The author of this formula is not very understanding, or very recognized, because I do not know whether his value range between 0 to 1, you crossing, do you agree?

wherein, S (i, j) represents the similarity between the item I and J, Freq (IJ) represents the frequency of the common occurrence of I and J, Freq (i) indicates the frequency of the occurrence of I, Freq (j) represents the frequency of J appearance, and the resistance factor, which is mainly used to balance control of popular and popular item, For example, e-commerce in the hot goods and so on.

Next, based on the similarity matrix between the item calculated above, the unknown score is predicted based on the user's score. The prediction formula is as follows:

V. Practical application

Listed here only item-based,user-based in that it already introduced very detailed.

In the electronic Commerce recommendation system, the commodity similarity computation has the very important function. It can be used for a number of specific recommendations, such as directly based on the current product, for users to recommend the highest similarity top N products. At the same time, it can be applied to personalized recommendations, so as to recommend products for users. E-commerce sites collect a large number of user logs, such as user click Logs.

Based on the item-based collaborative filtering algorithm, the author proposes an incremental product similarity calculation solution.

The specific calculation steps are as follows.

1) Get the user click Behavior Data, filter out some noise data, such as the lack of product information. In order to get the user session SessionID, Product ID (product identification), browse time and other information, as shown in table 5-1. because A4 's browse time and A1, A2, A3 difference is large, so it is filtered out, here is defined as 1800 seconds, as shown in table 5-2.

Table 5-1 User click Behavior Log table
User session ID time to browse items item Pairs
A1, 20:12 A1, A2 A1, A3
A2, 20:13 a2,a1 A2, A3
A3, 20:15 a3,a1 A3, A2
A4, 23:30

Table 5-2 Filtered user click Behavior Log table
Time to browse items item Pairs
A1, 20:12 A1, A2 A1, A3
A2, 20:13 a2,a1 A2, A3
A3, 20:15 a3,a1 A3, A2

2) First, calculate the number of common clicks between any two items. Then, the similarity of commodities is calculated according to the method of commodity similarity calculation based on conditional probability. The commodity similarity formula is as follows.

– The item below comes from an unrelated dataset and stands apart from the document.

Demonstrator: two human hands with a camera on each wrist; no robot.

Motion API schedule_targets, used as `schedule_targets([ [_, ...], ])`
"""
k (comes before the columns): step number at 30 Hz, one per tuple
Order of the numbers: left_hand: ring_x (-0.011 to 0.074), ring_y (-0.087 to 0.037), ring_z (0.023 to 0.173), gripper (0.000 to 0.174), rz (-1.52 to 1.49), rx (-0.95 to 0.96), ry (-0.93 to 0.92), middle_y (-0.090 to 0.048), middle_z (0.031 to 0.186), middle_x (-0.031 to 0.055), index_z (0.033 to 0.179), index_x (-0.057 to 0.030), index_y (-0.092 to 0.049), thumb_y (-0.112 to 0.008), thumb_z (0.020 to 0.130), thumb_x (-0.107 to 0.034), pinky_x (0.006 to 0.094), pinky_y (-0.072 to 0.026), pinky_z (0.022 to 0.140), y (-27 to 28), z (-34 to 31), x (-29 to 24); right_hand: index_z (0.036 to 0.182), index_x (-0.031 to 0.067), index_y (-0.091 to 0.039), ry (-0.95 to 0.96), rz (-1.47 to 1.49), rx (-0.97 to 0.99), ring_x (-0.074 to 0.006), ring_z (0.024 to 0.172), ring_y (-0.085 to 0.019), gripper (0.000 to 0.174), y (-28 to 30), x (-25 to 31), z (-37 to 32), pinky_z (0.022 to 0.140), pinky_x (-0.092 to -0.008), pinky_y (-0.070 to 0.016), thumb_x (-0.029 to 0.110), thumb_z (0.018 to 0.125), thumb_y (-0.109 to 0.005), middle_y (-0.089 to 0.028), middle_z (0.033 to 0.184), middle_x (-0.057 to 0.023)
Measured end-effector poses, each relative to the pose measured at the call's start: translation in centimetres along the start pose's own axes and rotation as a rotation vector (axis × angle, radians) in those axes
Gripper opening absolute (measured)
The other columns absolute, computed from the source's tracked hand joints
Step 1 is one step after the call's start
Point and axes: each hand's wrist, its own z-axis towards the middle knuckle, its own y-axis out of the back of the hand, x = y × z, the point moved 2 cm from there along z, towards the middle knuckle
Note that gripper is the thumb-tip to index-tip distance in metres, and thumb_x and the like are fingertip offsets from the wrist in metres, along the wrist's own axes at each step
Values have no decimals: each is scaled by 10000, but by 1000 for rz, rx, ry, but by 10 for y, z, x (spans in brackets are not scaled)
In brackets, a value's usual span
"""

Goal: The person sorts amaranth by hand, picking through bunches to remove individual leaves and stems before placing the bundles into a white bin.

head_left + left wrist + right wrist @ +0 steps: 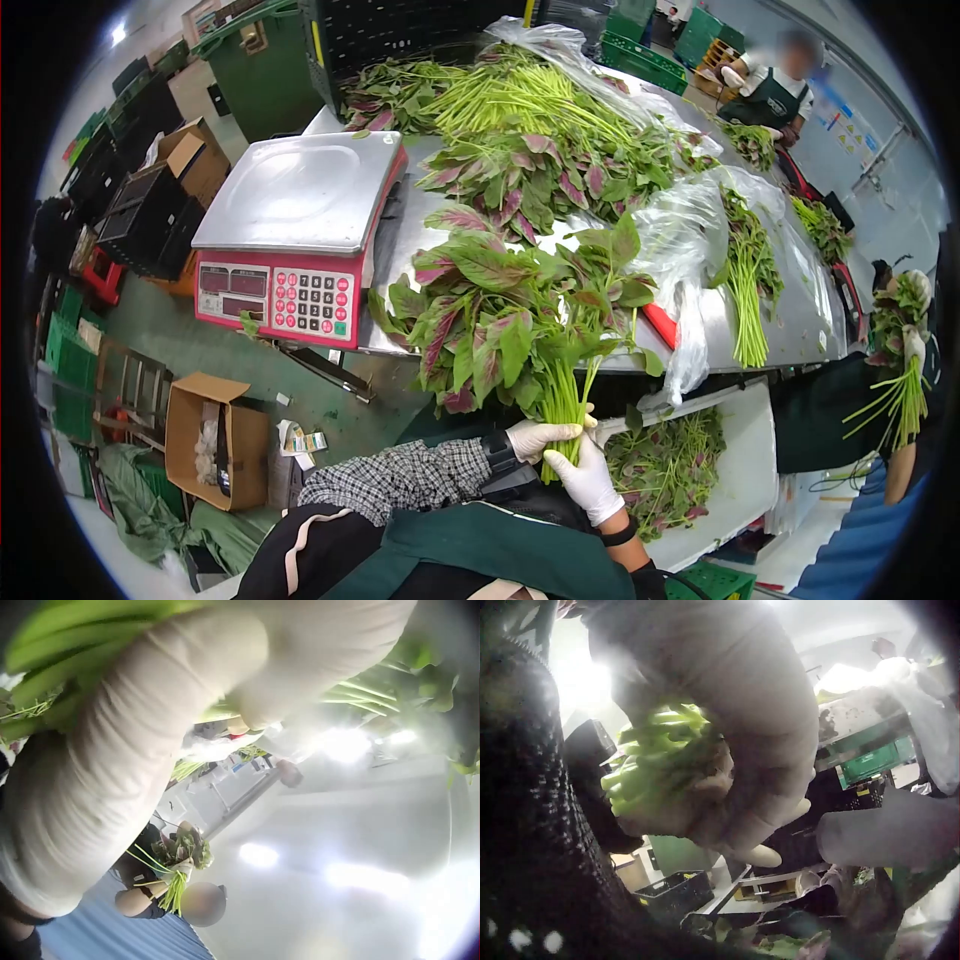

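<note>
I hold a bunch of red-and-green amaranth (pixel 500 320) upright by its pale green stems (pixel 566 400) in front of the steel table. My left hand (pixel 543 437), in a white glove, grips the stems just above their cut ends. Right below it, my gloved right hand (pixel 590 482) wraps round the same stem ends. The left wrist view shows the glove (pixel 135 750) curled over green stems (pixel 75 645). The right wrist view shows the right glove (pixel 735 712) closed round the stem butts (pixel 660 750).
A red digital scale (pixel 300 230) stands on the steel table (pixel 800 330) at left. Heaps of loose greens (pixel 520 130) and a plastic bag (pixel 680 240) cover the rest. A white tray (pixel 750 440) of trimmings sits below. A cardboard box (pixel 215 440) is on the floor. Another worker (pixel 905 340) holds a bunch at right.
</note>
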Motion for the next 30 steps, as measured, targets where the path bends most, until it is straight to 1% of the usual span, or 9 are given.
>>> schedule_targets([
  [4,186,-421,1193,370,14,-90,47,-393,1356,80,1126,-34,-577,-671,818,-217,337,-321,1014,2,-4,2,1160,22,-480,-50,-260,-31,-369,896,-598,468,-3,7,0,778,-409,-472,261,796,-653,-605,983,-219],
  [5,149,-511,1064,477,17,-143,30,-567,1129,38,1204,-47,-514,-700,803,-228,316,-429,916,3,-4,5,1158,25,-480,-59,-318,-39,-379,883,-596,470,-4,10,0,771,-419,-473,254,787,-656,-606,978,-221],
  [6,148,-529,1038,489,-1,-162,59,-578,1109,39,1214,-61,-507,-702,802,-237,304,-449,886,3,-5,5,1156,27,-480,-62,-377,-47,-389,870,-594,472,-4,11,2,763,-428,-473,246,778,-660,-606,972,-224],
  [8,151,-415,1184,564,-76,-177,114,-483,1265,33,1290,-49,-445,-677,818,-250,311,-309,1019,5,-6,12,1084,3,-496,21,-471,-96,-396,793,-592,453,-7,6,3,690,-448,-473,264,758,-674,-604,890,-221],
  [10,150,-458,1117,580,-5,-175,110,-502,1209,37,1299,-52,-436,-681,814,-255,302,-368,961,7,-7,9,984,-26,-511,35,-574,-122,-410,757,-589,410,-9,6,4,646,-452,-474,272,761,-683,-598,821,-226],
  [16,130,-539,922,531,184,-226,116,-559,974,27,1200,-71,-504,-735,763,-264,266,-493,739,-10,-14,-12,752,3,-588,218,-817,-110,-352,588,-565,296,-13,15,7,558,-426,-452,267,684,-703,-571,657,-166],
  [19,177,-532,1024,392,135,-234,48,-550,1134,95,1103,-39,-570,-718,779,-203,324,-451,876,2,-6,4,620,24,-598,230,-944,-40,-316,549,-574,357,-11,17,10,534,-402,-445,362,684,-696,-552,571,-149],
  [23,217,-477,1143,272,79,-162,30,-515,1239,142,1016,-36,-604,-683,794,-172,369,-372,986,8,-3,6,775,20,-601,121,-1028,113,-298,596,-603,450,-6,18,13,556,-394,-480,460,714,-671,-593,652,-136],
  [30,215,-436,1170,250,-23,-6,30,-411,1332,98,1005,-48,-602,-619,819,-214,368,-344,1000,15,2,12,1117,-44,-513,232,-682,3,-334,860,-592,719,10,11,15,733,-400,-481,506,690,-691,-590,928,-200],
])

wherein, S (i, j) represents the similarity between the item I and J, Freq (IJ) represents the frequency of the common occurrence of I and J, Freq (i) indicates the frequency of I appearing, and Freq (j) indicates the frequency of J appearing.

3) Combining the commodity similarity data calculated from the previous day, voting judgment, and selecting a large similarity as a new commodity similarity, so as to achieve incremental commodity similarity calculation.

Vi. Reference Documents

1. Community Awareness

2. Data mining and data operation Combat: ideas, methods, techniques and applications

3. Baidu

4. Red and Black Alliance

A brief review of collaborative filtering algorithms for Quest recommendation engines

Contact Us

The content source of this page is from Internet, which doesn't represent Alibaba Cloud's opinion; products and services mentioned on that page don't have any relationship with Alibaba Cloud. If the content of the page makes you feel confusing, please write us an email, we will handle the problem within 5 days after receiving your email.

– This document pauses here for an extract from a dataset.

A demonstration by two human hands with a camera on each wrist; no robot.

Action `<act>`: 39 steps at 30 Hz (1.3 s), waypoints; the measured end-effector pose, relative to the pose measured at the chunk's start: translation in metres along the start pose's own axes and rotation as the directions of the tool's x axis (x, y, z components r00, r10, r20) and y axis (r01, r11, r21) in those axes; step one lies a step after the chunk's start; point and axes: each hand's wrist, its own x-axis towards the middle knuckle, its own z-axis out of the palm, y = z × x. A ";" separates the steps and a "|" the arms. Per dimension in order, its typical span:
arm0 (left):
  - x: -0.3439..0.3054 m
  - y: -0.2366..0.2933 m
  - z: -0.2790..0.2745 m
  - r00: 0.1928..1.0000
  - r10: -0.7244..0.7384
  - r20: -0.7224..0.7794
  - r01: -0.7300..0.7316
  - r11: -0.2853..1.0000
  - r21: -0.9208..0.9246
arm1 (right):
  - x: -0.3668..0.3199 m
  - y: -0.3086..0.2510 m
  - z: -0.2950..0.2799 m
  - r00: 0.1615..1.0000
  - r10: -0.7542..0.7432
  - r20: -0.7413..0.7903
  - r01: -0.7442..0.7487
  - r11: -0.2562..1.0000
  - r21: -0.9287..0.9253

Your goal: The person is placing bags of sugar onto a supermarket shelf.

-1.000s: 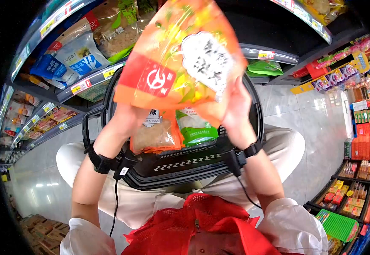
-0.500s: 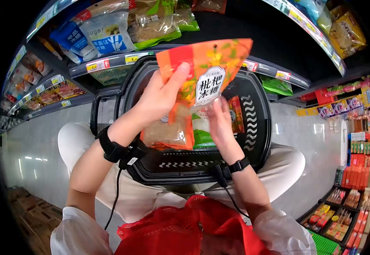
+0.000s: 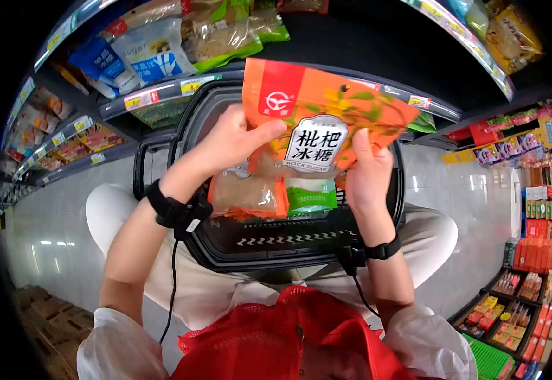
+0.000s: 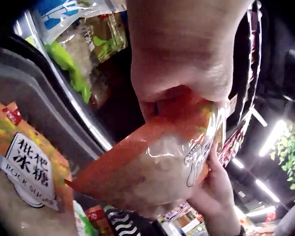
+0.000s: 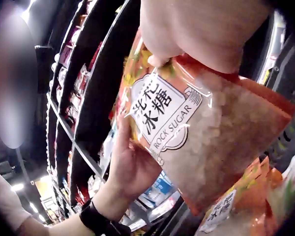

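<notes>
Both hands hold an orange bag of rock sugar [image 3: 320, 136] over the black basket [image 3: 225, 256]. The left hand [image 3: 235, 142] grips its left edge, thumb across the front. At the right edge, the right hand [image 3: 370, 174] pinches it with the thumb on the printed face. Clear film on the lower part of the bag [image 5: 211, 132] shows pale lumps of sugar in the right wrist view. Below, in the basket, lie another orange rock sugar bag [image 3: 247, 195] and a green and white bag [image 3: 311, 196]. In the left wrist view, the held bag [image 4: 152, 172] hangs beneath the left hand [image 4: 182, 73].
A shelf [image 3: 352, 44] runs behind the basket, with a blue and white sugar bag [image 3: 152, 54] and green-edged bags [image 3: 225, 38] on its left. Price tags line the shelf edge [image 3: 121, 107]. Packaged goods [image 3: 539, 253] stand at far right; cartons [image 3: 51, 320] lie at lower left.
The bag has come down from high in front of the head view and now faces up with its label readable. The right hand let its edge go, then took hold again at the right.
</notes>
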 end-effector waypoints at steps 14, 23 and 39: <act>0.023 -0.028 0.066 0.798 -0.539 0.270 0.577 0.812 -0.083 | -0.021 0.049 -0.046 0.837 0.490 -0.245 -0.364 0.832 0.418; 0.148 -0.092 0.130 0.451 -0.803 0.389 0.616 0.595 0.516 | 0.013 0.136 -0.092 0.523 0.802 -0.287 -0.200 0.444 0.873; 0.192 -0.186 0.150 0.040 -0.971 0.234 0.957 0.105 0.271 | 0.007 0.357 -0.198 0.354 0.829 -0.432 -0.905 0.420 0.065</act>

If you find any instances of plagiarism from the community, please send an email to: info-contact@alibabacloud.com and provide relevant evidence. A staff member will contact you within 5 working days.

A Free Trial That Lets You Build Big!

Start building with 50+ products and up to 12 months usage for Elastic Compute Service

  • Sales Support

    1 on 1 presale consultation

  • After-Sales Support

    24/7 Technical Support 6 Free Tickets per Quarter Faster Response

  • Alibaba Cloud offers highly flexible support services tailored to meet your exact needs.